Na Casa Rosada acreditam que o retorno económico será um dos principais argumentos Manter o projeto político do partido no poder. Neste sentido, esperam que o crescimento mencionado pelo presidente e ministro da Economia, Luis Caputo, chegue com mais força à economia quotidiana e se reflicta nos bolsos da sociedade.
Outro ponto que observam com atenção é a definição do sistema eleitoral. Em particular, dentro do governo, acreditam que a eliminação final da PASO poderia facilitar o caminho de La Libertad Avanza para uma nova eleição presidencial.
No entanto, Eles reconhecem que este é um dos objetivos mais complexos. Por isso, a mesa política trabalha em negociações com os governadores para avançar acordos que permitam obter apoio legislativo.

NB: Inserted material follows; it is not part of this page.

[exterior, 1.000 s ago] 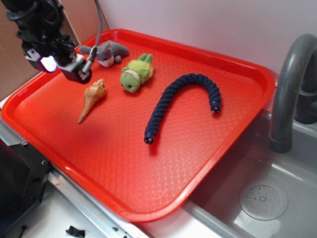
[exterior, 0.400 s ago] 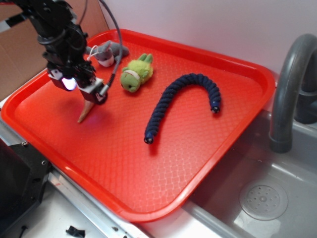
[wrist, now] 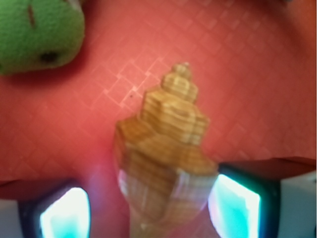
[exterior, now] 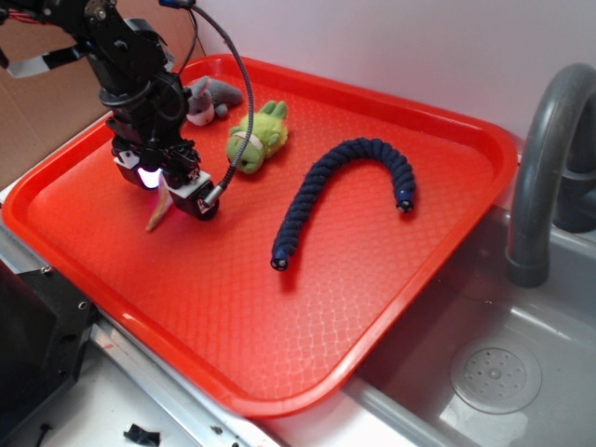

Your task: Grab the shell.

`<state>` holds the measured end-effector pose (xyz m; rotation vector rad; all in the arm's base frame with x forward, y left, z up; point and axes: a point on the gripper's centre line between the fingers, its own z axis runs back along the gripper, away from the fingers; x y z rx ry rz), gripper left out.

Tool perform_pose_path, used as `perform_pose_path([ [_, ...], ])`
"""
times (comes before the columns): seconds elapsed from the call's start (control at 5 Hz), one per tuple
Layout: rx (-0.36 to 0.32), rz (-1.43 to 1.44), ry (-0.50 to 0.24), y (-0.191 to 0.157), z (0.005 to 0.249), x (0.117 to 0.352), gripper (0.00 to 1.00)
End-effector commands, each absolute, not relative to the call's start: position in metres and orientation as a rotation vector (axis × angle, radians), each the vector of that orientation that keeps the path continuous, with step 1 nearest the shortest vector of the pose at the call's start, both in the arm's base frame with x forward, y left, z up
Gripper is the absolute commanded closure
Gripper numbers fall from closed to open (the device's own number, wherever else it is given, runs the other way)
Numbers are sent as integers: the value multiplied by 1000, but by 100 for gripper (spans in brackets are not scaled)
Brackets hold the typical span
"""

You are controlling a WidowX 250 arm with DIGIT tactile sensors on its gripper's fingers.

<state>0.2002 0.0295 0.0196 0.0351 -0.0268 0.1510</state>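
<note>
- Exterior view: the gripper [exterior: 173, 189] now sits low over the shell [exterior: 157, 213], whereas a second ago it hung up and to the left of it, near the tray's far-left corner, with the whole shell in plain sight.
- Since then the arm has swung in and come down; only the shell's thin pointed tail shows past the gripper's near-left side in this view.
- Wrist view: the shell [wrist: 166, 148] lies between the two fingers [wrist: 233, 203], which stand apart on either side of its body, each near it; contact is hard to judge through the blur.
- My reading: the approach is nearly finished and the step in hand is closing on the shell; the grasp itself is not yet made.
- The shell rests flat on the red tray [exterior: 372, 307], just in front and to the left of the green plush toy [exterior: 255, 138], with the grey plush toy [exterior: 209, 96] further back behind it and the dark blue braided rope [exterior: 346, 186] well apart to its right.
- It is orange-tan with stepped, ridged spiral whorls at the wide end, which points away from the wrist camera towards the green plush [wrist: 34, 34].
- Its hard, tapering form may slip if the fingers close too near the narrow part.
</note>
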Motion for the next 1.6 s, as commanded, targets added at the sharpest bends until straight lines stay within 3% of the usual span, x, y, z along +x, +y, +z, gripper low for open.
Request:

Nesta tarefa, o Chefe do Estado-Maior aparece como o herói, Diego Santillie o proprietário do navio nacional Eu sou Eduardo “Lole”.Organização Mundial de Saúde Eles têm uma conversa Com os líderes provinciais entre as opções em cima da mesa está a possibilidade de activação de colectores ou anexação como parte de acordos políticos.

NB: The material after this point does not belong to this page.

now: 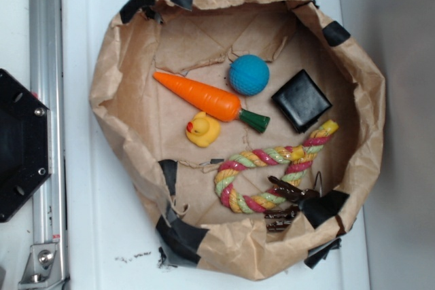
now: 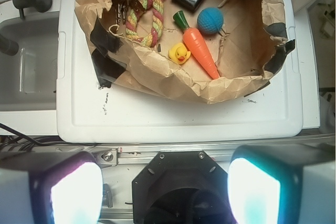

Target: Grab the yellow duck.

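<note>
The yellow duck (image 1: 202,129) sits on the floor of a brown paper bin (image 1: 122,52), just below the orange carrot toy (image 1: 204,97). In the wrist view the yellow duck (image 2: 180,53) lies next to the carrot toy (image 2: 201,52), close to the bin's near wall (image 2: 173,80). My gripper (image 2: 165,187) hangs high over the robot's black base (image 2: 181,182), well short of the bin. Its two fingers (image 2: 73,192) stand wide apart with nothing between them. The exterior view does not show the gripper.
The bin also holds a blue ball (image 1: 249,75), a black square box (image 1: 302,100), a multicoloured rope (image 1: 272,168) and dark binder clips (image 1: 289,202). The bin rests on a white lid (image 2: 178,119). A metal rail (image 1: 47,127) and black base (image 1: 20,144) lie to the left.
</note>
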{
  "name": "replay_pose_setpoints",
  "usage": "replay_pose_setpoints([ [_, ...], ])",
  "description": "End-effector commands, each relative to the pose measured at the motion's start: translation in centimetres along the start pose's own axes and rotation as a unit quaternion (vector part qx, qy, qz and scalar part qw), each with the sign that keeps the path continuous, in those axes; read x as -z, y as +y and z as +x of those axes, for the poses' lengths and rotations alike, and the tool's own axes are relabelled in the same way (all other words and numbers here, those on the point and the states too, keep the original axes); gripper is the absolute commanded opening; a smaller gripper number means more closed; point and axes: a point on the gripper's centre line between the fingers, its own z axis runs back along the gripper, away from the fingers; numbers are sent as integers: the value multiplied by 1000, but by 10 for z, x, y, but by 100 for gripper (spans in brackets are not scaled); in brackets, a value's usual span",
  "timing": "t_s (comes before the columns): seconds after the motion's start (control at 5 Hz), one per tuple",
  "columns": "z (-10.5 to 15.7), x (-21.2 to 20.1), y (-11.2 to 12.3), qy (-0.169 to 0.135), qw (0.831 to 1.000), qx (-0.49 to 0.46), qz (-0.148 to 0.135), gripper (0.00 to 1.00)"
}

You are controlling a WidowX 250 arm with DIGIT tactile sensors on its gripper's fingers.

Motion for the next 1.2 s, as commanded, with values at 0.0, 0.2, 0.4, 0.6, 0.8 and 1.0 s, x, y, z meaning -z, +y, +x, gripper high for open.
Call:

O terceiro fator que foi analisado em Balkars 50 é a contraproposta. No partido governista, eles entendem que caso surja um candidato de centro-direita que possa desafiar Miley por um segmento do eleitorado, o cenário pode se complicar.
Eles também estão observando de perto a possibilidade de o peronismo organizar as suas diferenças internas e tornar-se competitivo em 2027.. De qualquer forma, o governo acredita que uma oposição fragmentada pode beneficiar os ideais libertários.
em paralelo, Dentro do partido no poder, aumentou a preocupação sobre a possível candidatura de figuras centristas ou de centro-direita fora do grupo pró-libertário.. Entre os nomes que aparecem na análise interna estão Mauricio Macri, caso decida concorrer sozinho, e Patricia Bolrich, atual presidente do Bloco La Libertad Avanza.
“Qualquer candidato de centro-direita que concorra de fora é problemático”.Confirmou uma fonte que passa diariamente pela Casa Rosada.
Nesse contexto, Os acordos que La Libertad Avanza poderá fazer no futuro, especialmente com os governadores, serão decisivos para a estratégia eleitoral.. Agora, com a Copa do Mundo no horizonte, os libertários preferem evitar definições prematuras e avançar com cautela.